• _Work item_: For the entries that follow, set down each one exactly and drop any pictures.

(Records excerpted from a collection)
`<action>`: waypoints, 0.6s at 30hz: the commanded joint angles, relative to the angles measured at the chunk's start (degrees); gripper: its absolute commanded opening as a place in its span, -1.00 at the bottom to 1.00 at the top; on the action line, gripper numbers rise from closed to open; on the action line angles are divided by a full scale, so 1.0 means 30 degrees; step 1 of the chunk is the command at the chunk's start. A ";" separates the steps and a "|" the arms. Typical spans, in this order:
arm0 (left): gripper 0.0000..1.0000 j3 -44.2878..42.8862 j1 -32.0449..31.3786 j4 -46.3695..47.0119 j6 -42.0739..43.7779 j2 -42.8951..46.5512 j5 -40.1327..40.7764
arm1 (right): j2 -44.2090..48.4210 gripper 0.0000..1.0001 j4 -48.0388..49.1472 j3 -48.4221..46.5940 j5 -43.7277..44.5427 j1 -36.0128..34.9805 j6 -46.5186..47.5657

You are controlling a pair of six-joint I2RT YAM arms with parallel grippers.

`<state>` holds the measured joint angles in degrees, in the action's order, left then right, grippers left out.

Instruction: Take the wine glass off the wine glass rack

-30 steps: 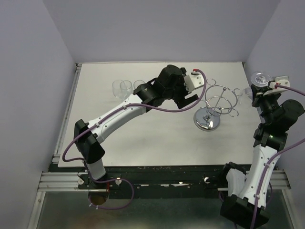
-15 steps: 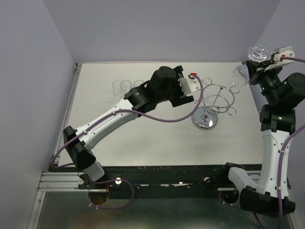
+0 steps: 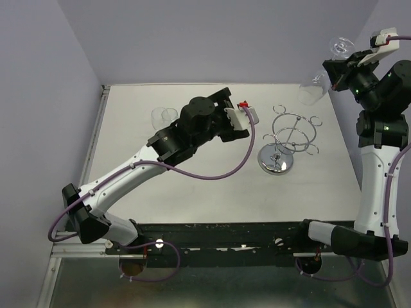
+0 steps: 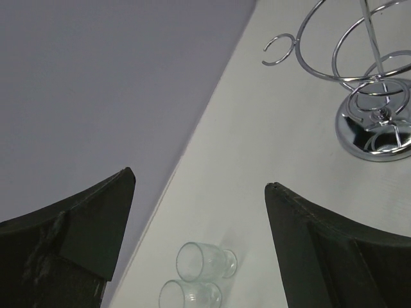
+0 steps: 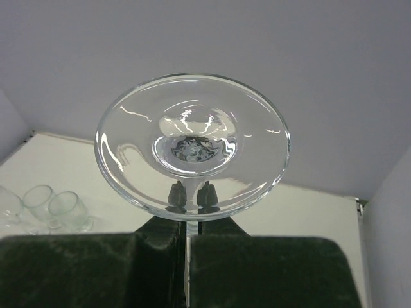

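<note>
Right gripper: right gripper (image 5: 191, 196) was clenched on the stem of the clear stemmed wine glass (image 5: 192, 144), just under the round foot; the foot faced the wrist camera.
Task thing: wine glass (image 3: 311, 93) was held in the air, tilted, foot uppermost and bowl hanging down ahead of the right gripper (image 3: 338, 66). It was well apart from the shiny chrome wire wine glass rack (image 3: 287, 138), which stood below and to the gripper's left; no glass showed on its loops.
Left gripper: left gripper (image 4: 199, 192) was released, fingers spread wide and nothing between them; the rack's mirrored base (image 4: 376, 128) lay ahead of it and to its right, not touching. In the top view the left gripper (image 3: 247, 115) sat just beside the rack loops.
Step judged: glass looked already off the rack; carry and set-down remained.
Doing it well: keep the pinch firm on the thin stem, swing slowly so the bowl does not whip, and turn the foot downward before lowering.
Edges: pale lilac side wall (image 3: 403, 9) was close behind the right gripper, with the back wall near its bowl side; judged little room that way.
Open room: bare white tabletop (image 3: 192, 192) lay below the right gripper on its near side, past the rack. Small clear tumblers (image 3: 164, 117) sat far off by the back edge, under the left gripper.
Risk: bowl clipping the rack loops or the left arm on the way down.
</note>
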<state>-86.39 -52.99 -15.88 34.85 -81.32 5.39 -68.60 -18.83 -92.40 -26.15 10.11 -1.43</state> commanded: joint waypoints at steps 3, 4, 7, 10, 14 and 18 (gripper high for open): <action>0.97 0.1635 -0.0791 0.3852 0.1588 0.1266 0.2798 | -0.3113 -0.99 0.1378 -0.2801 -0.2731 -0.0030 -0.6711; 0.97 0.1986 -0.0996 0.4379 0.2408 0.1295 0.3007 | -0.3729 -0.99 0.2022 -0.2861 -0.3579 -0.0059 -0.8934; 0.98 0.3655 -0.1493 0.7188 0.6591 0.1559 0.3620 | -0.5779 -0.99 0.3173 -0.3356 -0.4963 -0.0728 -1.3694; 0.98 0.4332 -0.1731 0.8573 0.9587 0.1734 0.3597 | -0.6750 -0.99 0.5216 -0.3012 -0.6454 -0.1726 -1.5831; 0.98 0.4977 -0.1672 0.8372 1.0912 0.2349 0.2952 | -0.7105 -0.99 0.5631 -0.1723 -0.6459 -0.2693 -1.8678; 0.97 0.5940 -0.1643 0.8541 1.2019 0.2672 0.2920 | -0.7192 -0.99 0.5516 -0.0140 -0.6897 -0.3076 -2.0992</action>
<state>-71.24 -58.13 5.63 63.37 -76.51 13.69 -91.83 -7.73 -94.72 -42.54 1.80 -52.42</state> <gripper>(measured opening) 0.988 0.039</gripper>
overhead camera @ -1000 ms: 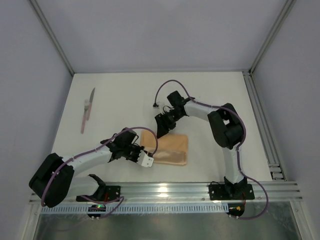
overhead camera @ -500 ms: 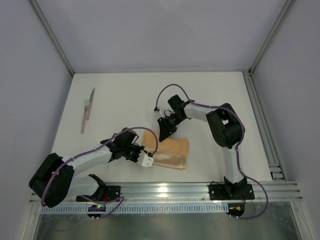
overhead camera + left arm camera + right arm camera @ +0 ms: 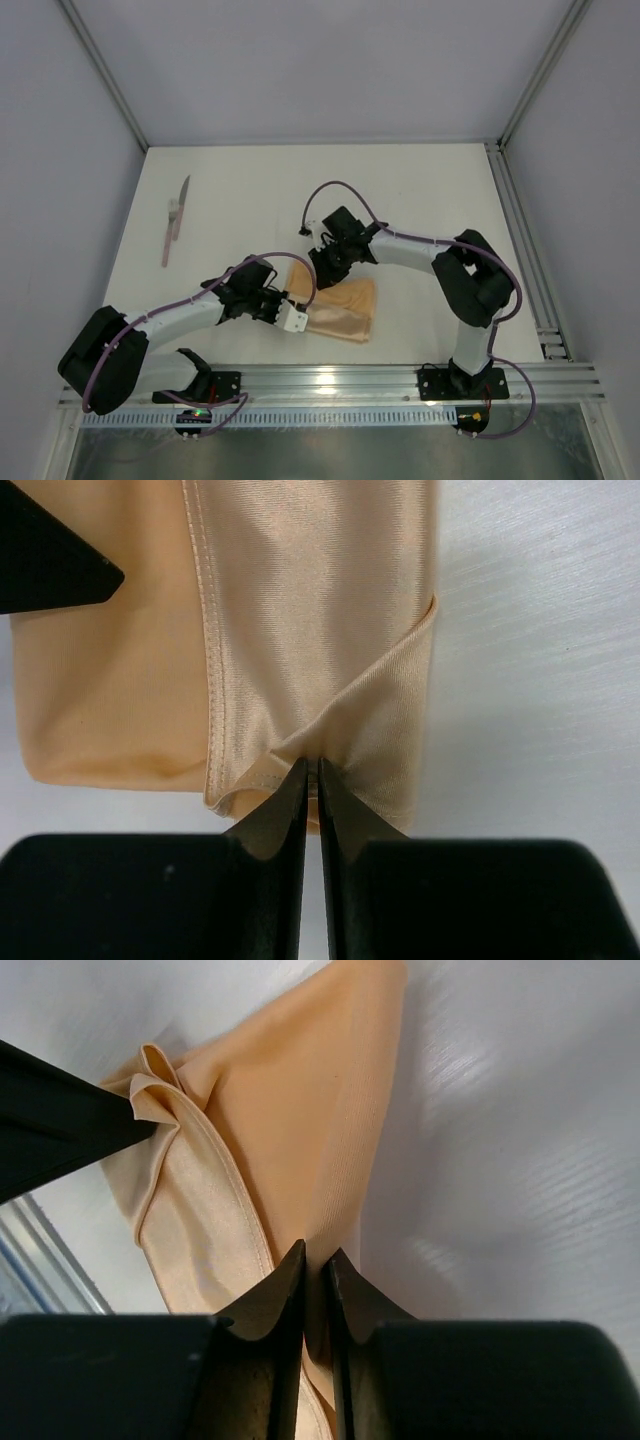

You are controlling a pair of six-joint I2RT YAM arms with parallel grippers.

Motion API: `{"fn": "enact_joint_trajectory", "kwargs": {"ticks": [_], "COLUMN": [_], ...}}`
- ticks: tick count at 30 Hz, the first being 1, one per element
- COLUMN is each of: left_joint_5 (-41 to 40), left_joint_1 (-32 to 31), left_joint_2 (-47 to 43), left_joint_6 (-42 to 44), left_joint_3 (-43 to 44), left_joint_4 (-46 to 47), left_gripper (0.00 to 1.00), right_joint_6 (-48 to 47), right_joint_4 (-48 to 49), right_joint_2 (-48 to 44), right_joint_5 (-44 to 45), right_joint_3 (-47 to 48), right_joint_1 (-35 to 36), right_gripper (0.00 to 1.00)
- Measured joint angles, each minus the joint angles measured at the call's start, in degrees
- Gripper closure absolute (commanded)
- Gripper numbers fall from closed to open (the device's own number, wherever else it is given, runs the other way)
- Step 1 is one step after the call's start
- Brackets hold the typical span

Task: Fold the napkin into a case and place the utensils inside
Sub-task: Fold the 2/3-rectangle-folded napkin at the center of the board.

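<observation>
1. Top cam gave you the whole layout. The napkin [image 3: 350, 310] lay folded on the white table [image 3: 420, 190], toward the near edge, between the two arms. Neither wrist cam showed that much.
2. Only the top cam had the utensils [image 3: 174, 225]: silver blade w/ a pale pink handle, far left of the table, well apart from the napkin, and neither arm was touching them.
3. From up there the left gripper [image 3: 303, 322] sat at the napkin's near-left edge and the right gripper [image 3: 322, 283] at its far-left corner. The jaws were too small to read in that view tho.
4. The left wrist cam filled that in. Jaws were all but together, w/ a puckered bit of the napkin's edge pinched between the tips, and a stitched hem ran up the cloth away from them.
5. Right wrist cam: jaws down to a thin slit w/ a fold of the peach cloth running into it, so it was gripping the napkin too.
6. Each wrist cam also caught the other arm's finger as a black wedge on its left side, right by the cloth.
</observation>
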Motion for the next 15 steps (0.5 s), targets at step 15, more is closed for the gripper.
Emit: {"fn": "enact_joint_trajectory", "kwargs": {"ticks": [15], "left_joint_5": [-0.87], "left_joint_1": [0.00], "left_joint_2": [0.09], "left_joint_6": [-2.03], "left_joint_3": [0.00], "left_joint_4": [0.72], "left_gripper": [0.91], "right_joint_6": [11.91], "right_joint_4": [3.98], "right_joint_2": [-7.50], "right_joint_5": [28.72], "right_joint_3": [-5.86], "right_joint_1": [12.50], "right_gripper": [0.83]}}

• _Answer_:
`<action>`: waypoints, 0.6s at 30hz: the commanded joint angles, relative to the angles measured at the chunk's start (degrees); gripper: its absolute commanded opening as a place in its span, -1.00 at the bottom to 1.00 at the top; on the action line, gripper numbers rise from closed to open; on the action line angles are divided by a full scale, so 1.0 means 30 degrees; step 1 of the chunk is the command at the chunk's start. A ";" separates the steps and a "|" the arms. Typical spans, in this order:
arm0 (left): gripper 0.0000..1.0000 j3 -44.2878..42.8862 j1 -32.0449..31.3786 j4 -46.3695..47.0119 j6 -42.0739..43.7779 j2 -42.8951..46.5512 j5 -40.1327..40.7764
arm1 (right): j2 -44.2090..48.4210 gripper 0.0000..1.0001 j4 -48.0388..49.1472 j3 -48.4221..46.5940 j5 -43.7277..44.5427 j1 -36.0128..34.9805 j6 -46.5186..47.5657

You are controlling a pair of six-joint I2RT YAM arms with parallel grippers.

`<state>` holds the measured joint angles in degrees, in the action's order, left then right, grippers left out.

Instruction: Take the wine glass off the wine glass rack

-30 steps: 
-15 steps: 
+0 steps: 
+0 steps: 
+0 steps: 

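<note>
Right gripper: right gripper (image 5: 191, 196) was clenched on the stem of the clear stemmed wine glass (image 5: 192, 144), just under the round foot; the foot faced the wrist camera.
Task thing: wine glass (image 3: 311, 93) was held in the air, tilted, foot uppermost and bowl hanging down ahead of the right gripper (image 3: 338, 66). It was well apart from the shiny chrome wire wine glass rack (image 3: 287, 138), which stood below and to the gripper's left; no glass showed on its loops.
Left gripper: left gripper (image 4: 199, 192) was released, fingers spread wide and nothing between them; the rack's mirrored base (image 4: 376, 128) lay ahead of it and to its right, not touching. In the top view the left gripper (image 3: 247, 115) sat just beside the rack loops.
Step judged: glass looked already off the rack; carry and set-down remained.
Doing it well: keep the pinch firm on the thin stem, swing slowly so the bowl does not whip, and turn the foot downward before lowering.
Edges: pale lilac side wall (image 3: 403, 9) was close behind the right gripper, with the back wall near its bowl side; judged little room that way.
Open room: bare white tabletop (image 3: 192, 192) lay below the right gripper on its near side, past the rack. Small clear tumblers (image 3: 164, 117) sat far off by the back edge, under the left gripper.
Risk: bowl clipping the rack loops or the left arm on the way down.
</note>
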<state>-86.39 -52.99 -15.88 34.85 -81.32 5.39 -68.60 -18.83 -92.40 -26.15 10.11 -1.43</state> commanded: joint waypoints at steps 3, 4, 7, 10, 14 and 18 (gripper high for open): <action>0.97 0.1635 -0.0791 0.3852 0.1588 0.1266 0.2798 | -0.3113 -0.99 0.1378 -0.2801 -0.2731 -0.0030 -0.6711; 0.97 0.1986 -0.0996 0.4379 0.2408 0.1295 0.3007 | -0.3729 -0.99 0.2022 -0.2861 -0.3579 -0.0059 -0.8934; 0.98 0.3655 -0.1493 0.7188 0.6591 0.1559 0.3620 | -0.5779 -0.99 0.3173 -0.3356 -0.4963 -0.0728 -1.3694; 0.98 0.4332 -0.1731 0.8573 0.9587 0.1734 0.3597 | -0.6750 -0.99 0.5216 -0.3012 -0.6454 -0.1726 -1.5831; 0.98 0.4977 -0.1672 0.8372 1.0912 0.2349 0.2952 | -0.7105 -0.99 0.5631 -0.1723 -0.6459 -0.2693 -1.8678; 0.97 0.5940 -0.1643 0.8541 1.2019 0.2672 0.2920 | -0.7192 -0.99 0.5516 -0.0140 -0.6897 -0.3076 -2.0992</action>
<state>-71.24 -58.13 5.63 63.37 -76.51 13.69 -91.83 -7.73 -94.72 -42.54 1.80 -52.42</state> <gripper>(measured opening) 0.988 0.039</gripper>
overhead camera @ -1000 ms: 
overhead camera @ -500 ms: 
overhead camera + left arm camera + right arm camera @ +0 ms: 

You are controlling a pair of six-joint I2RT YAM arms with parallel grippers.

Motion API: `{"fn": "enact_joint_trajectory", "kwargs": {"ticks": [_], "COLUMN": [_], ...}}`
- ticks: tick count at 30 Hz, the first being 1, one per element
- COLUMN is each of: left_joint_5 (-41 to 40), left_joint_1 (-32 to 31), left_joint_2 (-47 to 43), left_joint_6 (-42 to 44), left_joint_3 (-43 to 44), left_joint_4 (-46 to 47), left_gripper (0.00 to 1.00), right_joint_6 (-48 to 47), right_joint_4 (-48 to 49), right_joint_2 (-48 to 44), right_joint_5 (-44 to 45), right_joint_3 (-47 to 48), right_joint_1 (-35 to 36), right_gripper (0.00 to 1.00)
- Measured joint angles, each minus the joint angles measured at the call's start, in degrees
- Gripper closure absolute (commanded)
- Gripper numbers fall from closed to open (the device's own number, wherever else it is given, runs the other way)
- Step 1 is one step after the call's start
- Brackets hold the typical span

Task: Fold the napkin into a case and place the utensils inside
Sub-task: Fold the 2/3-rectangle-folded napkin at the center of the board.

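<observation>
1. Top cam gave you the whole layout. The napkin [image 3: 350, 310] lay folded on the white table [image 3: 420, 190], toward the near edge, between the two arms. Neither wrist cam showed that much.
2. Only the top cam had the utensils [image 3: 174, 225]: silver blade w/ a pale pink handle, far left of the table, well apart from the napkin, and neither arm was touching them.
3. From up there the left gripper [image 3: 303, 322] sat at the napkin's near-left edge and the right gripper [image 3: 322, 283] at its far-left corner. The jaws were too small to read in that view tho.
4. The left wrist cam filled that in. Jaws were all but together, w/ a puckered bit of the napkin's edge pinched between the tips, and a stitched hem ran up the cloth away from them.
5. Right wrist cam: jaws down to a thin slit w/ a fold of the peach cloth running into it, so it was gripping the napkin too.
6. Each wrist cam also caught the other arm's finger as a black wedge on its left side, right by the cloth.
</observation>
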Motion for the next 15 steps (0.5 s), targets at step 15, more is closed for the gripper.
Emit: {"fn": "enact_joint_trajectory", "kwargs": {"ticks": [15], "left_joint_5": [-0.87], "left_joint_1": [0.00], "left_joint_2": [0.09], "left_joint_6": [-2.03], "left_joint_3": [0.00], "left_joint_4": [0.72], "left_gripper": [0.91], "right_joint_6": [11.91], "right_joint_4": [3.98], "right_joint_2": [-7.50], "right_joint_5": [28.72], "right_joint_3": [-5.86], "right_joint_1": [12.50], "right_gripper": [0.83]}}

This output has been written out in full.